Sandy attempted to translate. “Live life?”

  “Long live life. It reminds us that death will never win.”

  Okay. Sandy liked that and returned the toast.

  Celia pointed to a cardboard box in a corner of the kitchen. “That has the coats and jackets I have fixed. We will come and help to prepare to open the Closet.”

  “Thank you, Celia. We have lots of stuff to put out.”

  “I am happy to help you.” She stared into her glass, then looked up, her dark eyes troubled. “Where is your man? The cazador?”

  “You mean, Hunter? He isn’t my man, Celia. He doesn’t want to be.” Her friend’s sympathetic gaze encouraged her to add, “He keeps pushing me away.”

  “Ah. Si.” She nodded thoughtfully. “When Mando was in jail, he wanted me to divorce. He did not want me to be hurt by what he had done. He tried to push me away. But I did not let him.”

  “Yes, but Hunter isn’t in jail.”

  “He is in deuda. In English—ah—money owed?”

  “Debt.”

  “Yes, debt. It is jail of another kind, no?”

  It certainly seemed to be.

  She patted her friend’s hand. “What time is Mando coming?”

  Celia glanced at the clock over the stove. “Oh, no. Now! And I am not finished.” On time, a horn sounded in front of the house.

  “Just go,” Sandy said, pushing away from the table. “I’ll finish whatever isn’t done.” She glanced around the spotless kitchen. “It looks better in here than it has in weeks.”

  Celia ran to the utility closet with the duster and grabbed her purse from a shelf. “The sheets are still in the dryer.”

  “That’s fine. I’ll remake the beds.” Sandy walked her to the door and waved at Mando and the girls in a battered white Chevy. “Thank you, Celia.”

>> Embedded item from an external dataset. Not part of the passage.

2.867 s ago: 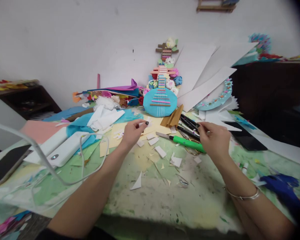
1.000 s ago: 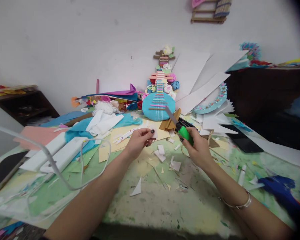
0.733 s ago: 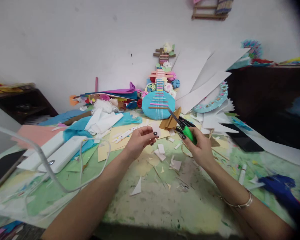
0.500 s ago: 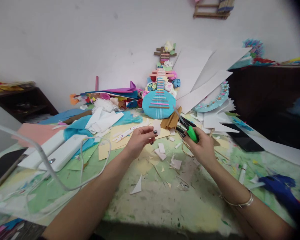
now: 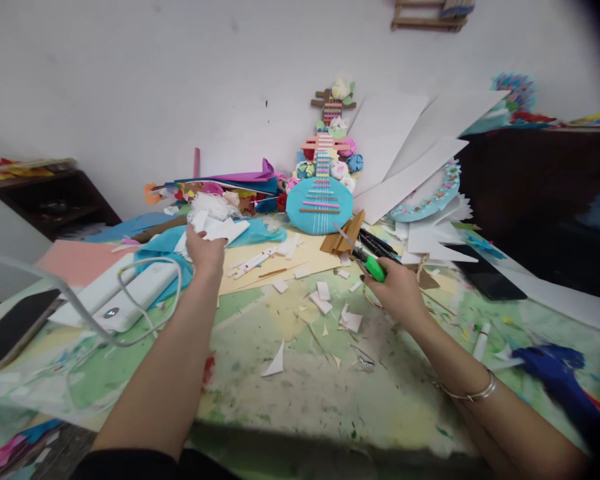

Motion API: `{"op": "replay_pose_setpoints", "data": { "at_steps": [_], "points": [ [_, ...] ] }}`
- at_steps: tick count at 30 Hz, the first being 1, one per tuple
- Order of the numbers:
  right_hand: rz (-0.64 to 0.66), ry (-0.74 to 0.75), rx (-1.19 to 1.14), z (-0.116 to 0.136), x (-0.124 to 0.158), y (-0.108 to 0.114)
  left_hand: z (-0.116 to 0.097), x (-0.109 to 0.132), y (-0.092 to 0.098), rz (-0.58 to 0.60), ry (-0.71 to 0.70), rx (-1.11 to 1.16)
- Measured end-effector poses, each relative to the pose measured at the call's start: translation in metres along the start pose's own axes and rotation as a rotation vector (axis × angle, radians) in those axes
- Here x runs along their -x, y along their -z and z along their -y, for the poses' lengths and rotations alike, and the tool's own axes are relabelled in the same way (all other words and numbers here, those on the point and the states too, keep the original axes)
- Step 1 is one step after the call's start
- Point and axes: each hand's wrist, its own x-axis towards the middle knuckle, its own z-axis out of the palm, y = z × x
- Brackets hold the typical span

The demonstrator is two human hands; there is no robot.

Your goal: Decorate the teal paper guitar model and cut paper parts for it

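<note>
My left hand (image 5: pixel 206 252) reaches over the folded white sheets (image 5: pixel 220 230) at the back left, its thumb and fingers apart at their near edge. Whether the fingertips touch the sheets is partly hidden by the hand itself. Scissors with a green handle (image 5: pixel 375 268) are held in my right hand (image 5: pixel 397 290), blades pointing up and left toward a folded brown paper piece (image 5: pixel 344 239). Small white cut pieces (image 5: pixel 321 303) lie on the table between my hands. Behind them stands a blue paper lute (image 5: pixel 320 205) with coloured strips and white strings.
A white power bank (image 5: pixel 140 293) with a looping cable lies left, near a phone (image 5: pixel 17 327). Black pens (image 5: pixel 377 243) sit beyond the scissors. A dark tablet-like slab (image 5: pixel 487 273) and a blue glue gun (image 5: pixel 553 370) lie right. Large white sheets (image 5: pixel 387 147) lean on the wall.
My left hand has moved left and away from me to the white sheets; the small white piece it held is no longer seen in it. My right hand has shifted slightly, still holding the scissors.
</note>
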Motion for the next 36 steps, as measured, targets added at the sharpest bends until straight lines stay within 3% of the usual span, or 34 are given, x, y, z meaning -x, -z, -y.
{"op": "replay_pose_setpoints", "data": {
  "at_steps": [1,2,5,7,10,13,16,19,26,32,36],
  "points": [
    [0.025,-0.018,0.037,0.001,0.0,0.0,-0.005,0.01,-0.004,0.034,-0.02,-0.007],
    [0.043,-0.033,0.073,0.0,0.0,-0.001,-0.012,0.023,-0.01,0.16,-0.098,0.007],
    [0.083,-0.071,0.167,-0.005,-0.003,-0.002,-0.035,0.069,-0.026,0.662,-0.423,0.042],
    [0.095,-0.092,0.22,-0.012,-0.007,-0.003,-0.044,0.092,-0.033,0.887,-0.631,0.029],
    [0.098,-0.102,0.3,-0.022,-0.013,-0.004,-0.041,0.098,-0.036,0.844,-0.713,-0.108],
    [0.12,-0.114,0.359,-0.028,-0.016,-0.005,-0.028,0.081,-0.035,0.695,-0.58,-0.24],
    [0.147,-0.11,0.371,-0.031,-0.017,-0.009,-0.018,0.068,-0.034,0.651,-0.522,-0.291],
    [0.154,-0.093,0.382,-0.031,-0.016,-0.012,-0.017,0.075,-0.038,0.693,-0.6,-0.312],
    [0.164,-0.067,0.384,-0.031,-0.016,-0.014,-0.026,0.113,-0.053,0.875,-0.948,-0.476],
    [0.142,-0.058,0.365,-0.03,-0.015,-0.011,-0.03,0.118,-0.054,0.881,-0.955,-0.456],
    [0.104,-0.031,0.344,-0.028,-0.015,-0.009,-0.031,0.12,-0.054,0.882,-0.883,-0.483]
  ]
}}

  “Thank your mama. I did not want her to pay me, but she began to cry. She looked like she had been crying already. Is everything okay?”

  Sandy nodded. “It will be. You keep that money. You can’t do everything for free.”

  “You do.”

  Sandy watched Celia get in the car and lean over to kiss her husband. The small gesture was so ordinary yet so intimate.

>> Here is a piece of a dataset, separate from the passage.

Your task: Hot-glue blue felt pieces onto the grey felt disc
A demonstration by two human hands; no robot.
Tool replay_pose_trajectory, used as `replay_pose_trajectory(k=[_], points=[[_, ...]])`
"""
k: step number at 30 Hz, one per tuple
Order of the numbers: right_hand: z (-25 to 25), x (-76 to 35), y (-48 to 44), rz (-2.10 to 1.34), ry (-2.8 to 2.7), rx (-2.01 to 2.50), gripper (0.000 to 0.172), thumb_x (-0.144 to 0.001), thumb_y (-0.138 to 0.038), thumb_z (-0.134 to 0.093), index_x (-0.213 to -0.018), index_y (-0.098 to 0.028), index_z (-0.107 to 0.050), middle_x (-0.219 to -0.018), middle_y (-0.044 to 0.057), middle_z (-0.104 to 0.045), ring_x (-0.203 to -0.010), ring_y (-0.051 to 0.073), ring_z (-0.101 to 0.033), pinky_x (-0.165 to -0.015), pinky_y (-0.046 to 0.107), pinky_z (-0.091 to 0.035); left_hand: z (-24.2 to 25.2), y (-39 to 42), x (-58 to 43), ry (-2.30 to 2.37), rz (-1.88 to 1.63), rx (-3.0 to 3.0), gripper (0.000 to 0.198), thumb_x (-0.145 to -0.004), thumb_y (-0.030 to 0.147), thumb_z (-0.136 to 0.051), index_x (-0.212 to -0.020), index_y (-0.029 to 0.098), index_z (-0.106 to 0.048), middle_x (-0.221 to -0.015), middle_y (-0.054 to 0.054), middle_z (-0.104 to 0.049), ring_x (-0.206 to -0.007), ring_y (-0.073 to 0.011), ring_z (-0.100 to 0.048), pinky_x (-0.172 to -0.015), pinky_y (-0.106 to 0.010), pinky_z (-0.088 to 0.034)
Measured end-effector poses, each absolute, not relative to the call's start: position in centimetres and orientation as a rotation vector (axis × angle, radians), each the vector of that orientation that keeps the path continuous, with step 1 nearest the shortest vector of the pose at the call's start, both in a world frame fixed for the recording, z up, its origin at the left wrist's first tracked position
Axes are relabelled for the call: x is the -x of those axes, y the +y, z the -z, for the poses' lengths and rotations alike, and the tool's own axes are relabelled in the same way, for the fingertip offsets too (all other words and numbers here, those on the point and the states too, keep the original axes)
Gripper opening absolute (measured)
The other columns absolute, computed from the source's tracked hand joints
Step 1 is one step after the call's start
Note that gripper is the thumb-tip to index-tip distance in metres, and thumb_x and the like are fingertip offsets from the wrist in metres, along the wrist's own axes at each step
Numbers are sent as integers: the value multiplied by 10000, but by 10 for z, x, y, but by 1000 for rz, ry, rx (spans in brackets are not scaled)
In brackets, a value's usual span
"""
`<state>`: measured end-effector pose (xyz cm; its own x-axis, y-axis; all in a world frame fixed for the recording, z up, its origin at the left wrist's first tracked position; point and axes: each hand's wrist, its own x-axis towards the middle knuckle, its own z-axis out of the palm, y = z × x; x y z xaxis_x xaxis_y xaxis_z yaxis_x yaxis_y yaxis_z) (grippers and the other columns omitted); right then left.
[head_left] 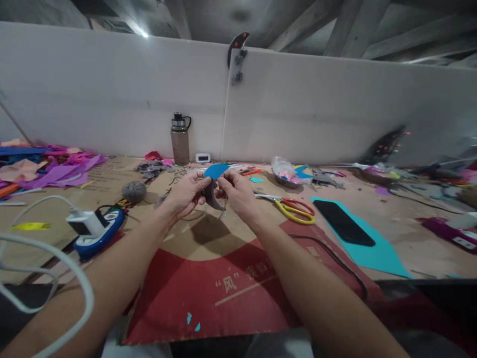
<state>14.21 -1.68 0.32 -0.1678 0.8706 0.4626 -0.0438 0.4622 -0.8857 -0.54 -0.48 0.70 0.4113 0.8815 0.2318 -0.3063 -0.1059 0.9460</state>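
Between my two hands, above the cardboard, is a curved felt-like piece with a blue part (216,170) on top and a dark grey part (213,200) hanging below. My left hand (188,193) pinches its left side. On the right side, the fingers of my right hand (237,191) are closed on the same piece near where the two colours meet. Whether a needle or thread is in those fingers is too small to tell. To the right of my right hand lie scissors (298,211) with one red and one yellow handle.
Red and brown cardboard (208,293) covers the table below my hands. Right of it, a black phone (345,222) rests on a turquoise sheet (389,258). At left are a blue power strip (99,236), a white cable (84,278) and grey yarn (134,191). A bottle (181,144) stands behind.
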Motion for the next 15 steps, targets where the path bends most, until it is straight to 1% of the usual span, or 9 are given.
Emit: replay_pose_trajectory(k=[4, 9, 13, 15], points=[[0, -142, -14, -966, -1538, 781, 147, -813, -313, -474, -727, -203, -427, -648, -50, -463, -564, 76, -504, -551, 224, -430, -8, -5, 7, 611, -1108, -1337, 271, -715, 278, -684, -913, 146, -555, -699, -18, -615, -538, -72, -559, -339, -113, -332], [7, -144, -5, -913, -1605, 752, 176, -802, -368, -503, -760, -197, -482, -684, -36, -489, -552, 80, -492, -543, 240, -438, -7, -3, 9, 711, -1134, -1322, 301, -692, 283, -704, -902, 144, -539, -665, -16, -597, -560, -104, -607, -293, -104, -259], [10, -147, -3, -834, -1624, 800, 210, -797, -398, -508, -746, -196, -487, -672, -28, -514, -546, 85, -506, -521, 236, -436, -7, -5, 8, 707, -1185, -1386, 320, -691, 293, -701, -929, 151, -540, -690, -20, -608, -551, -109, -599, -299, -121, -298], [9, -147, -5, -831, -1618, 818, 206, -794, -392, -507, -735, -199, -465, -657, -30, -520, -528, 83, -508, -496, 228, -431, -8, -7, 7, 677, -1166, -1436, 316, -701, 303, -689, -944, 152, -554, -710, -18, -607, -528, -89, -567, -311, -131, -320]])
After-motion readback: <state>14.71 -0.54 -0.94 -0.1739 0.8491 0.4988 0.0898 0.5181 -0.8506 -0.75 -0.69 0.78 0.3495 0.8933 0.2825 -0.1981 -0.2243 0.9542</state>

  Was having that too much to ask for herself?

  CHAPTER FIFTEEN

  “BUT, I DON’T WANT a shot!” Zoey complained as Sandy led the girls through Columbia Memorial Hospital’s glass doors the following Monday. Zoey held her wand and Addie wore her tiara. Their expressions were very unprincesslike.

  “We’ll go somewhere fun for lunch,” Sandy promised. “We’ll have hot chocolate and go grocery shopping. How’s that?”

  “Let’s do that without the shot,” Zoey bargained.

  “You’re going to kindergarten, Zo.” With a firm grip on both girls’ hands, Sandy walked down the hallway to the right, where the doctor’s offices were located. Their pediatrician was at the very end of the hall. “You have to have all your vaccinations before you can go. You don’t want to stay home, do you?”

  “I like daycare. I’ll just go there.”

  “But they can’t teach you all the things you’ll learn in school.” Actually, they came pretty close, but that wouldn’t help her argument. “You’ll get to meet new kids, make new friends, and the school has that double slide you like so much on their playground.”

  “The shot’s gonna hurt.”

  “Just a little, and for just a second.”

  “I want to go to school,” Addie said, an uncharacteristic whine in her voice, “but I don’t want a shot, either.”

  “You’re too little to go to school.” Zoey was starting to drag her feet. Sandy pulled a little harder.

  Addie, having heard all her sister’s complaints, stopped in the middle of the hallway. She said her favorite word. “No.”

  Sandy did her best to consider their feelings in most things, even those that were inconvenient for her, but in matters of their health and welfare, she was firm.

  “We have to do this, Addie,” she said.

  “You said I was too little for school.”

  Good argument. “But we have to keep your shots up, too. Come on. Let’s just do it, and after lunch and groceries, we’ll help set up the Clothes Closet.” They were less than enthused.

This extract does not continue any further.